Children who watched a 1-minute-long gun safety video were more cautious when they found a real handgun hidden in a drawer in our lab compared to children who watched a car safety video, according to our randomized clinical trial published in the journal JAMA Pediatrics. We observed this difference even though children saw the gun safety video a week earlier at home and even after they had watched scenes from a violent movie in our lab.

We tested 226 children ages 8 to 12. By the flip of a coin, children watched either a gun safety video or car safety video alone at home. Both safety videos featured The Ohio State University Chief of Police in full uniform. Younger children tend to respect authority figures, especially those in uniform.

Then a week later, pairs of kids – who were friends or siblings, for example – came to our lab at Ohio State to participate in what we told them was a study about what children do for entertainment.

First, the child volunteers watched scenes from a PG-rated violent movie. After 20 minutes, they went to a playroom furnished with toys and games like Lego and checkers. The room also contained a file cabinet with two disabled 9 mm handguns hidden in the bottom drawer. We told the kids they could play with any of the toys and games in the room and then left them alone. A hidden camera videotaped the children’s behavior.

By the end of 20 minutes, 96% of the children had found the guns. Children are naturally curious, and adults often underestimate their ability to find guns hidden in the home.

Chart: The Conversation, CC-BY-ND Download image Created with Datawrapper

Kids who saw the gun safety video (compared to the car safety video) were more likely to tell an adult (33.9% of kids vs. 10.6% of kids), less likely to touch a gun (39.3% vs. 67.3%) and held it for less time if they did touch it (42.0 seconds vs. 99.9 seconds). They were also less likely to pull the trigger (8.9% vs. 29.8%), and pulled the trigger fewer times if they did pull it (4.2 vs. 7.2).

Risk factors that raised the likelihood of engaging in unsafe behavior around the guns included being male, watching age-inappropriate PG-13 and R-rated movies, and interest in guns, as reported by parents.

We also identified several protective factors that made children less likely to engage in unsafe behavior around the guns. One was previous exposure to gun safety material in a course or video. Another was having guns in the home, which makes sense because surveys find that parents with guns are more likely to talk to their children about gun safety than parents without guns. Finally, having negative attitudes about guns, like believing they’re not cool or fun, made kids less likely to engage in unsafe behavior in our study.

What still isn’t known

Participants in this study watched the safety video about a week before they came to our lab. Future longitudinal research is needed to establish how long the protective effects of firearm safety videos might last.

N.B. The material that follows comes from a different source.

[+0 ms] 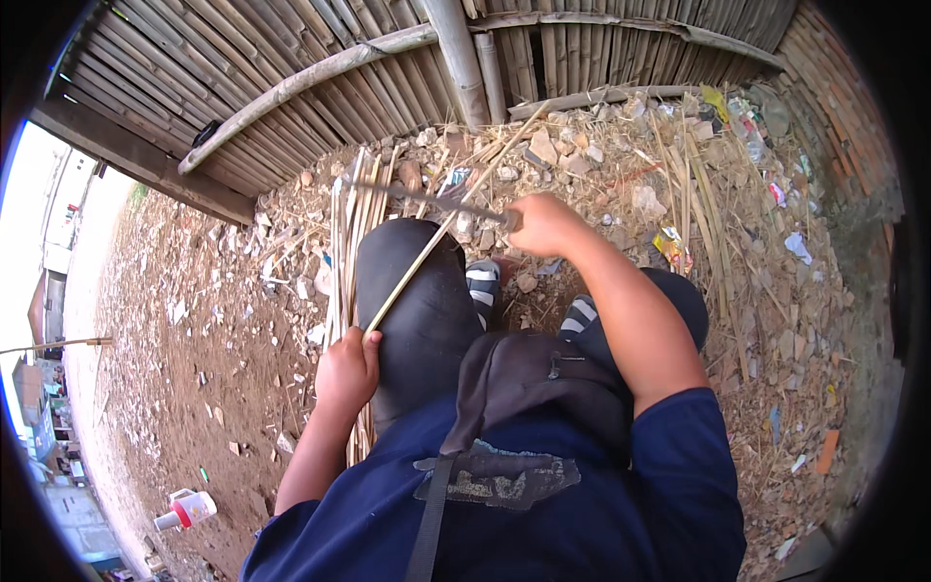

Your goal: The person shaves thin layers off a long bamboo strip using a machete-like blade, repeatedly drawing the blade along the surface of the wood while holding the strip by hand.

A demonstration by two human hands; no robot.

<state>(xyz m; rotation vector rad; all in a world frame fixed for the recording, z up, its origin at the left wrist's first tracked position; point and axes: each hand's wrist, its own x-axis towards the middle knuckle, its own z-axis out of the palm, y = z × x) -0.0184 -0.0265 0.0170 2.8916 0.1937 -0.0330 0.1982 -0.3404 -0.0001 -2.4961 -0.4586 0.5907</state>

To see if our results apply in other situations, future research should also be conducted in a more naturalistic setting – like the home – and with children of a variety of ages and from geographical locations beyond Ohio.

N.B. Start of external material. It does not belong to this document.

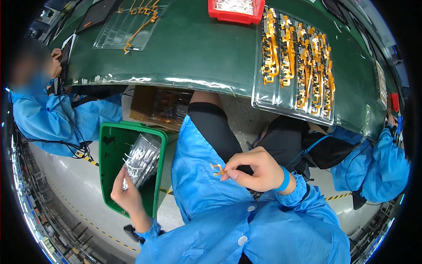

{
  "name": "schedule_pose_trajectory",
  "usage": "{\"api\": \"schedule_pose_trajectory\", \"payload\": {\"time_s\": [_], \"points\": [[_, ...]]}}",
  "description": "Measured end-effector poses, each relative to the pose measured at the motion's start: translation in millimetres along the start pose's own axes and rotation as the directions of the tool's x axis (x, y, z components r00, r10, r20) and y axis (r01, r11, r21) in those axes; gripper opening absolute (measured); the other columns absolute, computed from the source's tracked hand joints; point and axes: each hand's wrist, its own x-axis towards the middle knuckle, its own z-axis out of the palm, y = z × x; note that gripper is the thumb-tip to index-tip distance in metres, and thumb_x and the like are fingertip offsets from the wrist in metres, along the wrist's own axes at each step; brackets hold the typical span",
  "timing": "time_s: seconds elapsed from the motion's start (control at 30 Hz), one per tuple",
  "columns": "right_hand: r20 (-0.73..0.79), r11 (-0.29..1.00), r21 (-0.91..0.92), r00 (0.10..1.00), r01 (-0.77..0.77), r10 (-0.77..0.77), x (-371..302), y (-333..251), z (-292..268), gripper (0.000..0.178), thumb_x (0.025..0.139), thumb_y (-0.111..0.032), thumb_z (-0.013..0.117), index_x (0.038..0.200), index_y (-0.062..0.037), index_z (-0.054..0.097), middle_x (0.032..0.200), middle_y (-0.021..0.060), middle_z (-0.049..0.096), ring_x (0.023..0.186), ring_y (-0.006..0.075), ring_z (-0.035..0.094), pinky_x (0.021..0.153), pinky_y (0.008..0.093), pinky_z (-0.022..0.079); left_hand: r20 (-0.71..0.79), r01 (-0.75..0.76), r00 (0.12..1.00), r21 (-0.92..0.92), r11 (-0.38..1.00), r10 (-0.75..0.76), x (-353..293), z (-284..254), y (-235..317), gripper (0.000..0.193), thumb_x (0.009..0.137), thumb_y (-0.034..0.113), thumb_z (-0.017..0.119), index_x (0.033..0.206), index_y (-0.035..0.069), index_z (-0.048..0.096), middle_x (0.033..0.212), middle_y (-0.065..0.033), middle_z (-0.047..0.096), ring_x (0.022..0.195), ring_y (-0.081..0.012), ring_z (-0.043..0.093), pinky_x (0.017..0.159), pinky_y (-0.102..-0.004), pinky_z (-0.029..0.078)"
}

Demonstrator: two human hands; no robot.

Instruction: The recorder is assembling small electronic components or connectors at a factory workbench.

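My right hand (252, 169) pinches a small orange flex strip (218, 169) over my lap, in front of my blue coat. My left hand (125, 193) is stretched out to the left over a green bin (107, 176), its fingers closed on a small piece of clear film (125, 184). The bin holds a heap of clear plastic film scraps (143, 158). On the green table, a clear tray (263, 99) carries several orange flex strips (299, 61) in rows, above my right hand.
A red bin (235, 15) with clear scraps stands at the table's far edge. A second clear tray (127, 26) with a few orange strips lies far left. A cardboard box (154, 105) sits under the table. Persons in blue coats sit left (57, 119) and right (387, 163).
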Motion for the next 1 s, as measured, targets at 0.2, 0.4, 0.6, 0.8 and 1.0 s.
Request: {"api": "schedule_pose_trajectory", "payload": {"time_s": [0.2,0.4,0.6,0.8,1.0], "points": [[0.016,0.976,0.175,0.992,-0.128,0.128,6,2,1,0.01,0.09,-0.004,0.059,0.094,0.0019,0.066,0.088,0.0119,0.074,0.086,0.0191,0.072,0.08,0.0291,0.054,-0.045,0.056,0.998,0.293,0.954,-0.045,-18,-21,-54,0.022,0.091,0.002,0.057,0.111,-0.002,0.068,0.097,-0.0151,0.071,0.091,-0.0251,0.068,0.085,-0.0335,0.051],[0.071,0.977,0.179,0.992,-0.115,0.104,10,3,10,0.01,0.091,-0.004,0.059,0.095,0.0014,0.066,0.089,0.0118,0.074,0.087,0.0195,0.072,0.08,0.0292,0.054,0.739,0.643,0.673,-0.592,0.486,0.011,-39,19,104,0.023,0.098,0.012,0.056,0.112,-0.005,0.064,0.103,-0.0146,0.07,0.096,-0.0201,0.067,0.086,-0.031,0.052],[0.0,0.996,0.042,0.996,-0.085,0.085,0,-7,7,0.01,0.088,-0.006,0.062,0.094,0.0003,0.066,0.086,0.0118,0.073,0.082,0.0208,0.072,0.075,0.0295,0.054,0.7,0.553,0.674,-0.689,0.468,0.235,-29,34,141,0.017,0.094,0.004,0.061,0.104,-0.006,0.069,0.099,-0.0168,0.072,0.093,-0.0205,0.068,0.082,-0.0301,0.053],[-0.061,0.993,0.111,0.997,-0.046,0.053,-5,-3,7,0.01,0.087,-0.007,0.064,0.093,0.0011,0.066,0.081,0.0112,0.072,0.076,0.0209,0.071,0.071,0.0298,0.054,0.638,0.302,0.686,-0.687,0.66,0.35,-13,36,160,0.015,0.092,0.002,0.062,0.098,-0.009,0.07,0.096,-0.02,0.072,0.084,-0.0194,0.069,0.074,-0.0278,0.053],[-0.139,0.991,0.074,0.983,-0.115,0.124,-4,-8,8,0.01,0.087,-0.008,0.065,0.091,0.0019,0.065,0.077,0.0126,0.069,0.07,0.016,0.068,0.066,0.0286,0.052,0.528,0.067,0.752,-0.657,0.751,0.394,-16,41,174,0.014,0.091,0.0,0.059,0.096,-0.006,0.071,0.093,-0.0196,0.072,0.084,-0.0279,0.073,0.076,-0.0318,0.057]]}}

What other research is being done

Other research on children and gun safety primarily focuses on access to guns and responsible, safe and secure gun storage. The American Academy of Pediatrics recommends that gun owners store their firearms unloaded, locked up and separate from ammunition.The Conversation

 

Brad Bushman, Professor of Communication, The Ohio State University and Sophie Kjaervik, Ph.D. Candidate in Communication, The Ohio State University

This article is republished from The Conversation under a Creative Commons license. Read the original article.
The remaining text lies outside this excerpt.